> _WHAT TO DO_: Please write out the listing below again in its exact form.

> _MATERIAL TO PROCESS_:

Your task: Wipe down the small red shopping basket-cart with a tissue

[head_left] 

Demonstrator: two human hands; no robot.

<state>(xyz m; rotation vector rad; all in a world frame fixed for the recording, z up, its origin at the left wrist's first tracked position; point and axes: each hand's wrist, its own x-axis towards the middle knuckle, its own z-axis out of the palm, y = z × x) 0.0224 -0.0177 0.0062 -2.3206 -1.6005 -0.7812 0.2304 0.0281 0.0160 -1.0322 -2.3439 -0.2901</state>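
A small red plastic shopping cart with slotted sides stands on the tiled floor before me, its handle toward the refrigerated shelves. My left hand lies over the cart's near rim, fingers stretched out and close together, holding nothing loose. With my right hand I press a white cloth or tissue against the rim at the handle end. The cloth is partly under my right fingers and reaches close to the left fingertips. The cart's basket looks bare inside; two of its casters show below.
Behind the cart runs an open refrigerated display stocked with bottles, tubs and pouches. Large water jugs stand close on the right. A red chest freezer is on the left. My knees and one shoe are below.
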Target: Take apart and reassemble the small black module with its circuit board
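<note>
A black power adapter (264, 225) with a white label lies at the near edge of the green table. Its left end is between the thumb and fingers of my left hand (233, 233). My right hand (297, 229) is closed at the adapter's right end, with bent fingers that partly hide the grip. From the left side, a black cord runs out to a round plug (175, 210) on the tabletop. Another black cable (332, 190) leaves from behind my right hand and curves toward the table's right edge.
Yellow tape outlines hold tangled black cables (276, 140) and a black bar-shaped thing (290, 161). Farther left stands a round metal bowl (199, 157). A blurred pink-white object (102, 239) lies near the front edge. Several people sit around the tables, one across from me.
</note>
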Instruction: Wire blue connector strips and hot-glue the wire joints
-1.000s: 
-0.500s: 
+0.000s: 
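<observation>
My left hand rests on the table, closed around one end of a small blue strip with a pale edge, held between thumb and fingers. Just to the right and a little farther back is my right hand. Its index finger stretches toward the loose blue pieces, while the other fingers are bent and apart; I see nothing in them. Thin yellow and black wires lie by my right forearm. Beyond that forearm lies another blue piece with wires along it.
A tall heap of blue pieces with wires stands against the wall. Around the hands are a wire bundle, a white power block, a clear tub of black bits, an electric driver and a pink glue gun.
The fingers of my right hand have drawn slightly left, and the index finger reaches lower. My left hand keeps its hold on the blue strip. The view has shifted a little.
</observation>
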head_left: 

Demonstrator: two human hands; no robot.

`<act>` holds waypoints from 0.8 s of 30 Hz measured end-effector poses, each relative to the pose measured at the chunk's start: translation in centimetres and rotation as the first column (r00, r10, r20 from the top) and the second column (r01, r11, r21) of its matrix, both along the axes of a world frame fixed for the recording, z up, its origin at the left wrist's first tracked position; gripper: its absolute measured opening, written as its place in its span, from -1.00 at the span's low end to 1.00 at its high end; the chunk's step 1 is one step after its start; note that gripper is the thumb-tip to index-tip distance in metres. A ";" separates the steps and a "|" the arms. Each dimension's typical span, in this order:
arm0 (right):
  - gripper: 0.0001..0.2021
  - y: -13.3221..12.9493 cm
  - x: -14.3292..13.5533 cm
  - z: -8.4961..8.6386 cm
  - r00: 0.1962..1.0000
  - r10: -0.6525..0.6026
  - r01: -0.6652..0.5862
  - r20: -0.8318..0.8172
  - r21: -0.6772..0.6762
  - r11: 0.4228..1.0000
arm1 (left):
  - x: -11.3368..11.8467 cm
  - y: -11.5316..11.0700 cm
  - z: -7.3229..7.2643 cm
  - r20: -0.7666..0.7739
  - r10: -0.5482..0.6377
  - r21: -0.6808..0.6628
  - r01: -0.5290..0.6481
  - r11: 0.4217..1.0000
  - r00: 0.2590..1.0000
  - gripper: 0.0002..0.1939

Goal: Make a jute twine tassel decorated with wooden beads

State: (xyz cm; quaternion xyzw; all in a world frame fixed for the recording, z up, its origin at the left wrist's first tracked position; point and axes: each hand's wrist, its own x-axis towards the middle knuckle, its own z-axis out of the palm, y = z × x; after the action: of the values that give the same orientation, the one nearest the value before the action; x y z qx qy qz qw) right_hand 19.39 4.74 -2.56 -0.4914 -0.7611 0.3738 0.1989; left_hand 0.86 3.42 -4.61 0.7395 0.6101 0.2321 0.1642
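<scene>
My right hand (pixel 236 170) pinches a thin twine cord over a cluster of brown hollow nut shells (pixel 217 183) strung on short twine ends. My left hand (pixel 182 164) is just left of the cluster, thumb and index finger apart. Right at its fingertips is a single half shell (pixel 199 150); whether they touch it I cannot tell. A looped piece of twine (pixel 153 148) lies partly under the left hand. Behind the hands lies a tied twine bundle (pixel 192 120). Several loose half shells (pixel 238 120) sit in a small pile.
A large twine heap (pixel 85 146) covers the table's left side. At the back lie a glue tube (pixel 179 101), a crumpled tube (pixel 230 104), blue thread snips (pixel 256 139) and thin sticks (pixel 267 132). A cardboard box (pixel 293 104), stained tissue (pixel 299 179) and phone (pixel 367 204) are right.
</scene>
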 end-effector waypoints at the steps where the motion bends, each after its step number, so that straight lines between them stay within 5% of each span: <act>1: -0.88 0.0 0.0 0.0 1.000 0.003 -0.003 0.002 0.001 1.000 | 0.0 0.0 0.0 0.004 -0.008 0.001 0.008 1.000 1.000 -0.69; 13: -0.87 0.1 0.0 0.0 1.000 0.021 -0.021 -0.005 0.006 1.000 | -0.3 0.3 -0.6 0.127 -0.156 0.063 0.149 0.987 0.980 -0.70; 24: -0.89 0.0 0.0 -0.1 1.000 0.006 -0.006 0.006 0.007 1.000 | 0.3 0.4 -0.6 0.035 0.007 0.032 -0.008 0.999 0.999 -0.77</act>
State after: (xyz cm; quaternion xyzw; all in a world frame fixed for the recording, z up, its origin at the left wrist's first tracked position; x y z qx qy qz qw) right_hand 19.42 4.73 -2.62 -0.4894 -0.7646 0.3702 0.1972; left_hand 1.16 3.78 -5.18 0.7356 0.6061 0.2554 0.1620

> _WRITTEN RESPONSE_:
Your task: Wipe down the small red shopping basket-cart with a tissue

[head_left] 

Demonstrator: two human hands; no robot.

<state>(xyz m; rotation vector rad; all in a world frame fixed for the recording, z up, its origin at the left wrist's first tracked position; point and axes: each hand's wrist, its own x-axis towards the middle knuckle, its own z-axis out of the palm, y = z × x) 0.0224 -0.0177 0.0062 -2.3206 -1.6005 -0.7812 0.2304 0.0281 0.0160 -1.0322 -2.3439 -0.2901</state>
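A small red plastic shopping cart with slotted sides stands on the tiled floor before me, its handle toward the refrigerated shelves. My left hand lies over the cart's near rim, fingers stretched out and close together, holding nothing loose. With my right hand I press a white cloth or tissue against the rim at the handle end. The cloth is partly under my right fingers and reaches close to the left fingertips. The cart's basket looks bare inside; two of its casters show below.
Behind the cart runs an open refrigerated display stocked with bottles, tubs and pouches. Large water jugs stand close on the right. A red chest freezer is on the left. My knees and one shoe are below.
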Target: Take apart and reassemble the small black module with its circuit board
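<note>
A black power adapter (264, 225) with a white label lies at the near edge of the green table. Its left end is between the thumb and fingers of my left hand (233, 233). My right hand (297, 229) is closed at the adapter's right end, with bent fingers that partly hide the grip. From the left side, a black cord runs out to a round plug (175, 210) on the tabletop. Another black cable (332, 190) leaves from behind my right hand and curves toward the table's right edge.
Yellow tape outlines hold tangled black cables (276, 140) and a black bar-shaped thing (290, 161). Farther left stands a round metal bowl (199, 157). A blurred pink-white object (102, 239) lies near the front edge. Several people sit around the tables, one across from me.
</note>
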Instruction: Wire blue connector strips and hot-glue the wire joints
-1.000s: 
-0.500s: 
+0.000s: 
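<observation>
My left hand rests on the table, closed around one end of a small blue strip with a pale edge, held between thumb and fingers. Just to the right and a little farther back is my right hand. Its index finger stretches toward the loose blue pieces, while the other fingers are bent and apart; I see nothing in them. Thin yellow and black wires lie by my right forearm. Beyond that forearm lies another blue piece with wires along it.
A tall heap of blue pieces with wires stands against the wall. Around the hands are a wire bundle, a white power block, a clear tub of black bits, an electric driver and a pink glue gun.
The fingers of my right hand have drawn slightly left, and the index finger reaches lower. My left hand keeps its hold on the blue strip. The view has shifted a little.
</observation>
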head_left: 

Demonstrator: two human hands; no robot.

`<act>` holds waypoints from 0.8 s of 30 Hz measured end-effector poses, each relative to the pose measured at the chunk's start: translation in centimetres and rotation as the first column (r00, r10, r20 from the top) and the second column (r01, r11, r21) of its matrix, both along the axes of a world frame fixed for the recording, z up, its origin at the left wrist's first tracked position; gripper: its absolute measured opening, written as its place in its span, from -1.00 at the span's low end to 1.00 at its high end; the chunk's step 1 is one step after its start; note that gripper is the thumb-tip to index-tip distance in metres. A ";" separates the steps and a "|" the arms. Each dimension's typical span, in this order:
arm0 (right):
  - gripper: 0.0001..0.2021
  - y: -13.3221..12.9493 cm
  - x: -14.3292..13.5533 cm
  - z: -8.4961..8.6386 cm
  - r00: 0.1962..1.0000
  - r10: -0.6525..0.6026
  - r01: -0.6652..0.5862
  - r20: -0.8318..0.8172
  - r21: -0.6772..0.6762
  - r11: 0.4228..1.0000
arm1 (left):
  - x: -11.3368..11.8467 cm
  - y: -11.5316..11.0700 cm
  - z: -7.3229..7.2643 cm
  - r20: -0.7666..0.7739
  - r10: -0.5482..0.6377
  - r21: -0.6808..0.6628
  - r01: -0.5290..0.6481
  - r11: 0.4217..1.0000
  - r00: 0.2590..1.0000
  - gripper: 0.0002..0.1939

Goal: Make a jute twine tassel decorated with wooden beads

State: (xyz cm; quaternion xyzw; all in a world frame fixed for the recording, z up, its origin at the left wrist's first tracked position; point and axes: each hand's wrist, its own x-axis towards the middle knuckle, its own z-axis out of the palm, y = z × x; after the action: of the values that give the same orientation, the one nearest the value before the action; x y z qx qy qz qw) right_hand 19.39 4.74 -2.56 -0.4914 -0.7611 0.3738 0.1989; left_hand 0.86 3.42 -4.61 0.7395 0.6101 0.2321 0.1642
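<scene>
My right hand (pixel 236 170) pinches a thin twine cord over a cluster of brown hollow nut shells (pixel 217 183) strung on short twine ends. My left hand (pixel 182 164) is just left of the cluster, thumb and index finger apart. Right at its fingertips is a single half shell (pixel 199 150); whether they touch it I cannot tell. A looped piece of twine (pixel 153 148) lies partly under the left hand. Behind the hands lies a tied twine bundle (pixel 192 120). Several loose half shells (pixel 238 120) sit in a small pile.
A large twine heap (pixel 85 146) covers the table's left side. At the back lie a glue tube (pixel 179 101), a crumpled tube (pixel 230 104), blue thread snips (pixel 256 139) and thin sticks (pixel 267 132). A cardboard box (pixel 293 104), stained tissue (pixel 299 179) and phone (pixel 367 204) are right.
</scene>
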 end-effector waypoints at the steps where the motion bends, each after its step number, so that straight lines between them stay within 5% of each span: <act>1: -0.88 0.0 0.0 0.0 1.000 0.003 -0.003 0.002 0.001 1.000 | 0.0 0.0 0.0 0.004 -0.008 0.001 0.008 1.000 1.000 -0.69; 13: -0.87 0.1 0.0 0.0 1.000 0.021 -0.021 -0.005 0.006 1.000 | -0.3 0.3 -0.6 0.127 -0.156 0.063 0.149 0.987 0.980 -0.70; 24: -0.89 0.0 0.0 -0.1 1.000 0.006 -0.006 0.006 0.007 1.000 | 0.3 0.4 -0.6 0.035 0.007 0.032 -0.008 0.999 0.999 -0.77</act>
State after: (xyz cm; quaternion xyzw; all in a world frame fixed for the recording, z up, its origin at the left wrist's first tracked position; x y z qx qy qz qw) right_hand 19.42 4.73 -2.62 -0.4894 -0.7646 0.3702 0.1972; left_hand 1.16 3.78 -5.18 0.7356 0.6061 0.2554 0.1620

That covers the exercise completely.